Richard V. Reeves is a senior fellow in Economic Studies, co-director of the Center on Children and Families, and editor-in-chief of the Social Mobility Memos blog. His research focuses on social mobility, inequality, and family change. Prior to joining Brookings, he was director of strategy to the UK’s Deputy Prime Minister, November 13, 2015, Brookings Institute, “School readiness gaps are improving, except for black kids,” http://www.brookings.edu/blogs/social-mobility-memos/posts/2015/11/13-school-readiness-gaps-improving-reeves?hs_u=SBauschard@planetdebate.com&utm_campaign=Brookings+Brief&utm_source=hs_email&utm_medium=email&utm_content=23741956&_hsenc=p2ANqtz--hH0BNce-NPeNE6g9ENtFW5hxuP03rM4k1TpH5x29-ze8qjlzSd-HlUXBBFhDtojb2zuJ_IfS1SU1IaFtT44NcYx_5W644LF0bgU7TbsneAuQpjsw&_hsmi=23741956 DOA: 11-14-15

There is an encouraging message from a new paper by Sean Reardon and Ximena Portilla: school readiness gaps are narrowing. But it’s not all good news.

Between 1998 and 2010, inequality in school readiness—in terms of math, reading, and behavior—declined quite significantly, according to Reardon and Portilla’s analysis of ECLS data, being presented today at the Association for Public Policy Analysis and Management Annual Conference. This positive trend can be seen for gaps in both income and race (or at least, for Hispanic-white differences).

Given that school readiness strongly predicts later academic outcomes, these findings bode well for social mobility. They also suggest that other research from Reardon showing worsening gaps in K-12 and post-secondary education (at least by income) cannot simply be explained by what is happening in the early years.

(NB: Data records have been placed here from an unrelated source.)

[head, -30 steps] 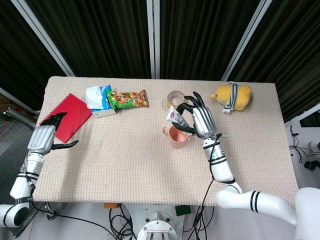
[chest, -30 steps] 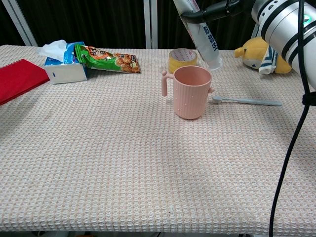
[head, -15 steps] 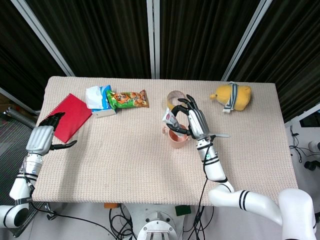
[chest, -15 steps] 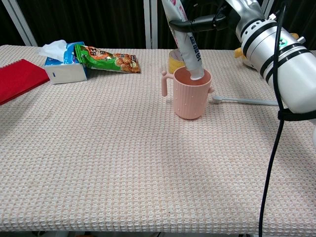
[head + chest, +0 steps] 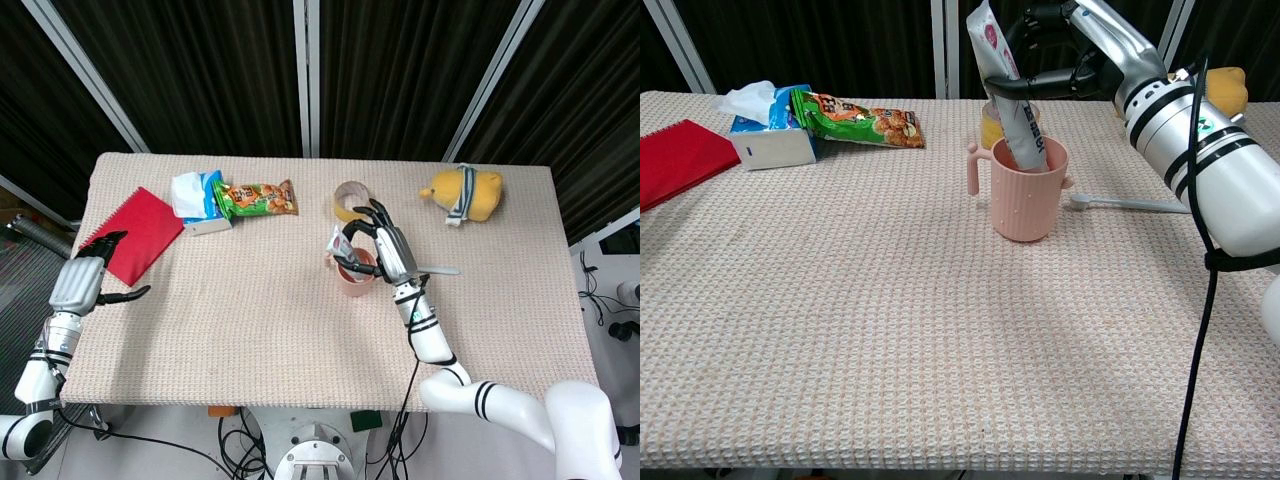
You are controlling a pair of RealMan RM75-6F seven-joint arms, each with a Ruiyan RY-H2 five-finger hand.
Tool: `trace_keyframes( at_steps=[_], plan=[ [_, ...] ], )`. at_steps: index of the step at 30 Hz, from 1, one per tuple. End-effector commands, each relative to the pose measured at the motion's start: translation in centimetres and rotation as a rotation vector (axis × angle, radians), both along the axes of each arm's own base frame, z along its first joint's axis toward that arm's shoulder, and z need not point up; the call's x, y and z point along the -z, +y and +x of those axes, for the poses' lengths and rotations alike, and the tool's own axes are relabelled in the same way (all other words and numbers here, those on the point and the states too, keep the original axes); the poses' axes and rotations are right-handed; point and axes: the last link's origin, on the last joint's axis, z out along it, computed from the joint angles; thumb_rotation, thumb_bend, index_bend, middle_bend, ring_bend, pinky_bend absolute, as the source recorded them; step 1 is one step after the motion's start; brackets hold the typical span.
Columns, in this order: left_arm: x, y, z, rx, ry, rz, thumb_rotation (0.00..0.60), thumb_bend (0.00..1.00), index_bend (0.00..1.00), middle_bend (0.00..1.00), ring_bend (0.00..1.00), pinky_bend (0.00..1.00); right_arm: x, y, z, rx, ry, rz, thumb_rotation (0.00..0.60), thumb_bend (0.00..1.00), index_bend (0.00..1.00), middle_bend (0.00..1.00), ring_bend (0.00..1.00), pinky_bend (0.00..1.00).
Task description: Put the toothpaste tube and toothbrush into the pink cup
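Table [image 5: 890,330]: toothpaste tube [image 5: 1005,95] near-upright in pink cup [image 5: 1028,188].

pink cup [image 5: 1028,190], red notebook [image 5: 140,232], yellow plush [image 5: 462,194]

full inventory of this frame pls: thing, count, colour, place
cup: 1, pink, table centre-right
toothpaste tube: 1, white, standing tilted in the cup
toothbrush: 1, grey, flat on the table beside the cup
tape roll: 1, tan, behind the cup
plush toy: 1, yellow, far right corner
snack bag: 1, green and orange, far left
tissue pack: 1, white and blue, left of the snack bag
notebook: 1, red, left edge
table: 1, beige woven cover
left hand: open, at the left edge
right hand: holds the tube over the cup
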Motion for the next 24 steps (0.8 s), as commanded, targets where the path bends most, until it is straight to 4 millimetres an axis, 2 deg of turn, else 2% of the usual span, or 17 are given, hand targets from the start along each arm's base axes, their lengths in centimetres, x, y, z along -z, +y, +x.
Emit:
trace_keyframes(
  at_steps=[1,13,17,24],
  plan=[
    [0.0,0.0,0.0,-0.001,-0.001,-0.001,0.248,0.04,0.08,0.08,0.09,0.2,0.5,0.1,-0.6,0.002,0.01,0.009,0.6,0.61,0.64,0.63,0.17,0.0],
    [0.2,-0.2,-0.1,-0.004,-0.01,-0.004,0.249,0.04,0.08,0.08,0.09,0.2,1.6,-0.2,-1.8,0.011,0.023,0.043,0.6,0.6,0.64,0.63,0.17,0.0],
    [0.3,-0.2,-0.2,-0.008,-0.013,-0.015,0.206,0.04,0.08,0.08,0.09,0.2,1.8,-0.4,-2.2,0.017,0.029,0.052,0.6,0.6,0.64,0.63,0.17,0.0],
    [0.2,-0.3,-0.4,-0.009,-0.022,-0.019,0.19,0.04,0.08,0.08,0.09,0.2,2.5,-0.8,-2.6,0.021,0.052,0.065,0.6,0.6,0.64,0.63,0.17,0.0]
  ],
)
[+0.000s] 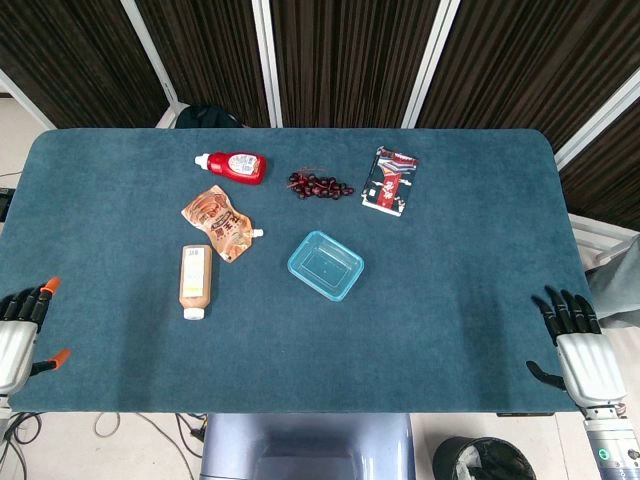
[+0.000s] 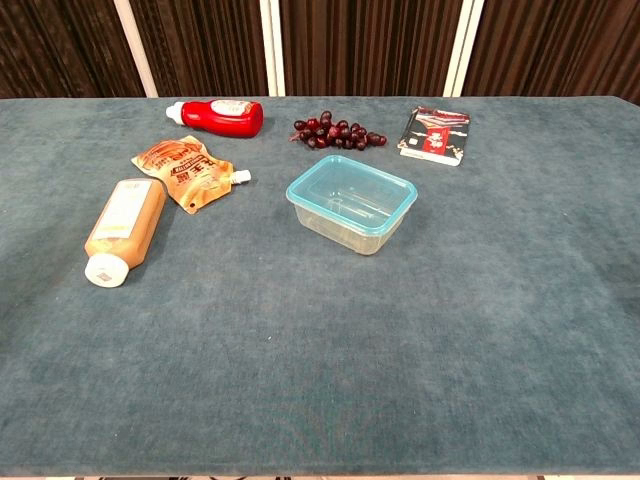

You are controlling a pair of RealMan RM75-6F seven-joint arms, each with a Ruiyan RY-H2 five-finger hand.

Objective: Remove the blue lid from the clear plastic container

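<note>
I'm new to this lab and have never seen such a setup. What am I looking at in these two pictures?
A two-armed robot with human-like hands sits at a blue table. The head view looks down from above; the chest view looks across from lower. At the near edge rest its left hand and right hand, both empty, fingers apart. On the table lie a clear container with a blue lid, a tan bottle, an orange pouch, a red bottle, grapes and a small packet. Nothing is held.

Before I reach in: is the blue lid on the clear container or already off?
On. The blue lid sits flush across the clear container, rim to rim, upright on the table. Neither hand touches it.
</note>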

Caveat 1: Still a long, long way to go…

But there are two big caveats. First, the narrowing of the gap in recent years comes after a significant widening in the two decades prior. As Reardon and Portilla put it, “at the rates the gaps declined in the last 12 years, it will take another 60-110 years for them to be completely eliminated.”

Caveat 2: Least progress on black-white gaps

Second, progress in terms of closing race gaps is uneven. While Hispanic-white differentials in school readiness have narrowed, the black-white gap has shown much less movement. Take the size of gaps in math scores in the years 1998, 2006, and 2010:

The narrowing of the income gap and between whites and Hispanics is statistically significant at the 0.05 level. Not so for the black-white gap: “The income and white-Hispanic school readiness gaps declined significantly, while the white-black gap declined less (and not at a rate distinguishable from zero at conventional levels of significance).

Why is the black-white school readiness gap so stubborn?

One possibility is that kindergarten is not such an effective equalizer for black children, or has not improved as much on this front. There is some evidence from Reardon and Portilla’s paper here. Between the fall and spring of the kindergarten year, gaps in math narrow between rich and poor kids, and between white and Hispanic ones. But they actually widen slightly between black and white kindergartners (although from a narrower start), for both the 1998 and 2010 cohorts:

These findings echo studies suggesting there are race gaps in the quality of experience in early education. It also looks as if rates of pre-school enrollment have risen less rapidly for black children in recent years than for low-income and Hispanic children (though from a high base).

Another chapter, then, in the depressing story of contemporary racial inequalities in America. On household income, child poverty, intergenerational mobility, incarceration, neighborhood poverty, employment, even in in terms of starting school, too many black Americans are being left behind.